Evidence of furnishing, promising to pay, or offering to pay medical, hospital, or similar expenses resulting from an injury is not admissible to prove liability for the injury.
The general underpinnings of this rule are the same as those dealt with in Rules 407 and 408. A salutary action, the furnishing of medical or similar expenses is not to be discouraged by attaching to it the liability that would ensue were the fact to be admitted into evidence.
Unlike Rule 408, which protects statements made during compromise even if unrelated to the offer, Rule 409 protects only the act of furnishing or offering or promising to pay medical expenses. Statements made apart from the actual offer are not covered by the rule. There is no need to protect all discussion because discussion is not a necessary part of furnishing medical expenses.
It is likely that admissions will at times be so intertwined with an offer to furnish medical expenses that the two cannot be severed. Whenever this occurs, a choice must be made between admitting the evidence, totally, or excluding it. Balance must be made of the social policy behind this rule and the need for such evidence.

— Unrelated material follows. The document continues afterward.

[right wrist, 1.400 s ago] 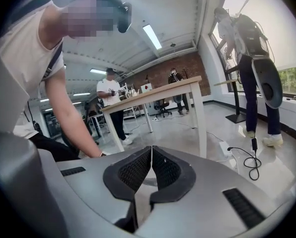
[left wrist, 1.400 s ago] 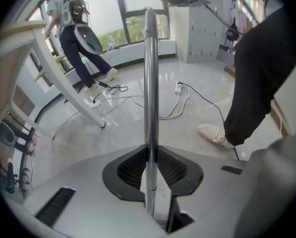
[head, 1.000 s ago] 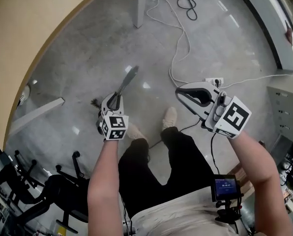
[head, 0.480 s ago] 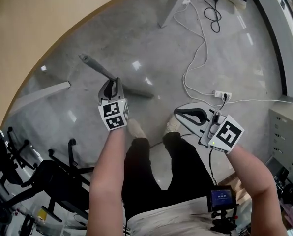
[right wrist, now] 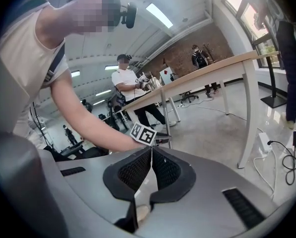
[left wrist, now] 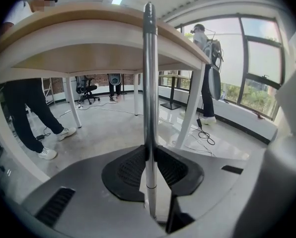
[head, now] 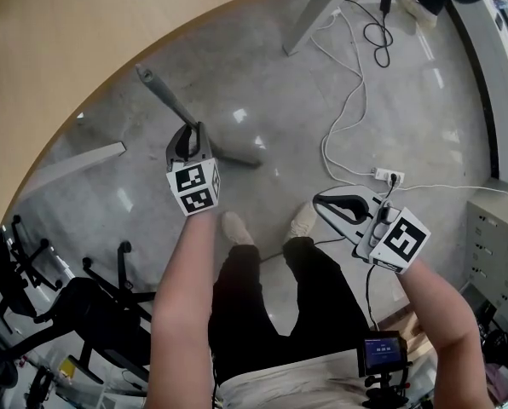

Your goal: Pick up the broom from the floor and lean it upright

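Note:
The broom's grey metal handle (head: 156, 89) slants across the head view from the upper left, by the table edge, down to the right over the floor. Its brush end is not clear to me. My left gripper (head: 188, 132) is shut on the handle partway along. In the left gripper view the handle (left wrist: 149, 83) stands upright between the black pads of my left gripper (left wrist: 149, 151), its tip just in front of the table edge. My right gripper (head: 320, 201) hangs lower right, above the person's shoes, away from the broom. In the right gripper view my right gripper (right wrist: 150, 151) is shut on nothing.
A large wooden table (head: 66, 32) with white legs (head: 320, 8) fills the upper left. White cables and a power strip (head: 386, 175) lie on the floor at right. An office chair base (head: 96, 301) stands lower left, drawers (head: 493, 228) at far right. Other people stand around.
My left gripper has carried the broom forward and rolled, so the handle's free end swung from upper right to upper left, toward the table. My right gripper sank a little towards the body.

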`<state>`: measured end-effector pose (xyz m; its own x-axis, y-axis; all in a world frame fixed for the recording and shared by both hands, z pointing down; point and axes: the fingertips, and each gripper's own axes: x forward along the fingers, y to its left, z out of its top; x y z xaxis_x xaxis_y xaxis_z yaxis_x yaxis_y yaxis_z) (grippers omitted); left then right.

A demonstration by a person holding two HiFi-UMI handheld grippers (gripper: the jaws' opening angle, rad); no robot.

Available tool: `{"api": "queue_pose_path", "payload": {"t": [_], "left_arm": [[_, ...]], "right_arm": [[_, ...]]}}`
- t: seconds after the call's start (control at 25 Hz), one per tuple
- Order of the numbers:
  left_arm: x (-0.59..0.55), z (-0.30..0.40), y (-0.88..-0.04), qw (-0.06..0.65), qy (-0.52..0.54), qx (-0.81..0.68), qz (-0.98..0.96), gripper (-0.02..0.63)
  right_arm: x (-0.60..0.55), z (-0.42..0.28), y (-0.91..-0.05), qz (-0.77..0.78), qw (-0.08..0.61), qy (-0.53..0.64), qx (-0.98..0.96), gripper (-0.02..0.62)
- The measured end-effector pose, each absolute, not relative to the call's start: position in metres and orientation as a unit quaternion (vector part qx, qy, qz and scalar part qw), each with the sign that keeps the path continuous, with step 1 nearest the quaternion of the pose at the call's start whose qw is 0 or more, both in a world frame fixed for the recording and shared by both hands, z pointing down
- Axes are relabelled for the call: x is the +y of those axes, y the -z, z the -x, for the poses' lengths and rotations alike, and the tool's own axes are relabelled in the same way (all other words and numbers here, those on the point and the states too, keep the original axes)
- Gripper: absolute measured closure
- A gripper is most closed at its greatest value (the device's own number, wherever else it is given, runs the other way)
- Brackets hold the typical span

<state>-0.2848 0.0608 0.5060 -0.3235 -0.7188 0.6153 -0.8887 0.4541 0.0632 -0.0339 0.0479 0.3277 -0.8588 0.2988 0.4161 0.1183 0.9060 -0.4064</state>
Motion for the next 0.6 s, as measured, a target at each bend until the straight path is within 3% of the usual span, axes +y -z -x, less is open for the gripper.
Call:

Note should be made of N.D.C.C. § 32-39-01, which prohibits the use, as evidence of liability, of a voluntary partial payment of a claim. The statute is somewhat broader than this rule as it is not limited to the payment of medical or similar expenses, but applies to payment of any part of a claim.
Rule 409 was amended, effective March 1, 2014, in response to the December 1, 2011, revision of the Federal Rules of Evidence. The language and organization of the rule were changed to make the rule more easily understood and to make style and terminology consistent throughout the rules. There is no intent to change any result in any ruling on evidence admissibility.
CONSIDERED: N.D.C.C. §§ 32-39-01, 32-39-02, 32-39-03.